Task brief: Return, in their exact form, the lines that lie between the start of the data below and the line containing "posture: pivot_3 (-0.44", with both ends included.

=== Data segment ===

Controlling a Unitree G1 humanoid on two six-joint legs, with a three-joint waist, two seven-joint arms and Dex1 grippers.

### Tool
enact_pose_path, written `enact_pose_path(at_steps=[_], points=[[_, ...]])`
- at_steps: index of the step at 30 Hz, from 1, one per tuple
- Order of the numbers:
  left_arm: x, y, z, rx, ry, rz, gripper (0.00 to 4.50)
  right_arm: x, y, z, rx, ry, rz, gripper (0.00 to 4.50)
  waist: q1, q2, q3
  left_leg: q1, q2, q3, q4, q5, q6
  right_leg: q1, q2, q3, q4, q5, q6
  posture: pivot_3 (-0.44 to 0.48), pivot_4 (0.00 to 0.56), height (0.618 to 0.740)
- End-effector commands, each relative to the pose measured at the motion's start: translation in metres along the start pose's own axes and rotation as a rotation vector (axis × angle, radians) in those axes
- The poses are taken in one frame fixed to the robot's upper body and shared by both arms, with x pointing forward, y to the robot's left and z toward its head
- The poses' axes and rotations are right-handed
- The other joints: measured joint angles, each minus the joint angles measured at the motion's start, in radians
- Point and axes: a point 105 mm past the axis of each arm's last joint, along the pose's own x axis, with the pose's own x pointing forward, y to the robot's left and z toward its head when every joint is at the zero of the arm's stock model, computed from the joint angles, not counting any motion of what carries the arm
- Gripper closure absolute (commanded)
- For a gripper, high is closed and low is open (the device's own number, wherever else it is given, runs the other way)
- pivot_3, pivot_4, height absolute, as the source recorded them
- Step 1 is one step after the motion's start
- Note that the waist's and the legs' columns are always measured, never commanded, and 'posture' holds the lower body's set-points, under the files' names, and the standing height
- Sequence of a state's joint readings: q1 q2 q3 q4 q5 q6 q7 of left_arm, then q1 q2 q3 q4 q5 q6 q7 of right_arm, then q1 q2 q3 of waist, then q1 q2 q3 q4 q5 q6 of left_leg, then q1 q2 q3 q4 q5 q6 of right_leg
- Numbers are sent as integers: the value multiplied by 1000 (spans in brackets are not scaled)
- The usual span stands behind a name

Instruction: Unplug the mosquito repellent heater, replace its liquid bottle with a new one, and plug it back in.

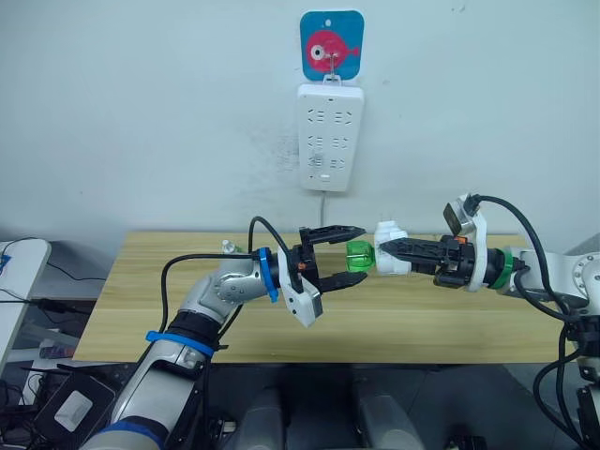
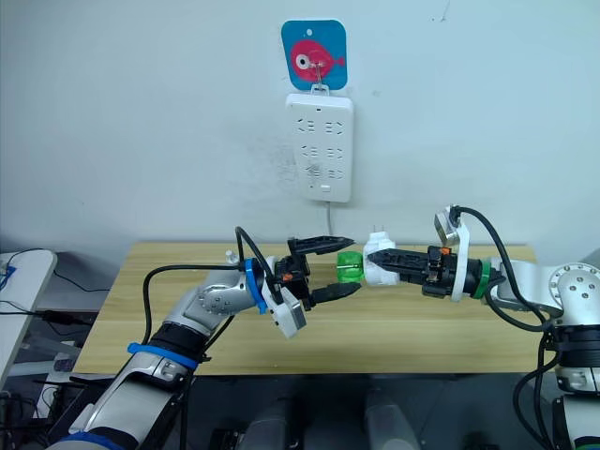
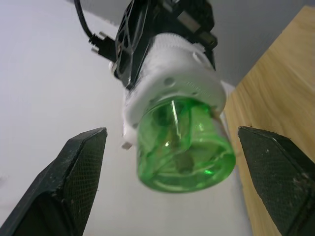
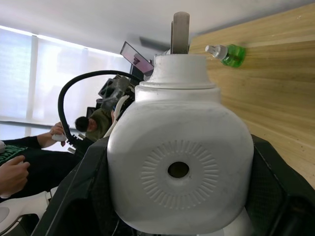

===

Solution:
Controlling a Unitree G1 humanoid on two six-joint legs, with a three-joint waist, two seven-joint arms and Dex1 grippers.

### Tool
enact_pose_path, written `enact_pose_path(at_steps=[_], points=[[_, ...]])`
- at_steps: index of the step at 30 Hz, from 1, one per tuple
- Order of the numbers:
  left_arm: x, y, z, rx, ry, rz, gripper (0.00 to 4.50)
  right_arm: x, y, z, rx, ry, rz, gripper (0.00 to 4.50)
  waist: q1, q2, q3
  left_leg: q1, q2, q3, q4, q5, q6
  right_leg: q1, q2, q3, q4, q5, q6
  posture: pivot_3 (-0.44 to 0.48), pivot_4 (0.00 to 0.56), height (0.618 to 0.740)

There is nothing more to add to this answer.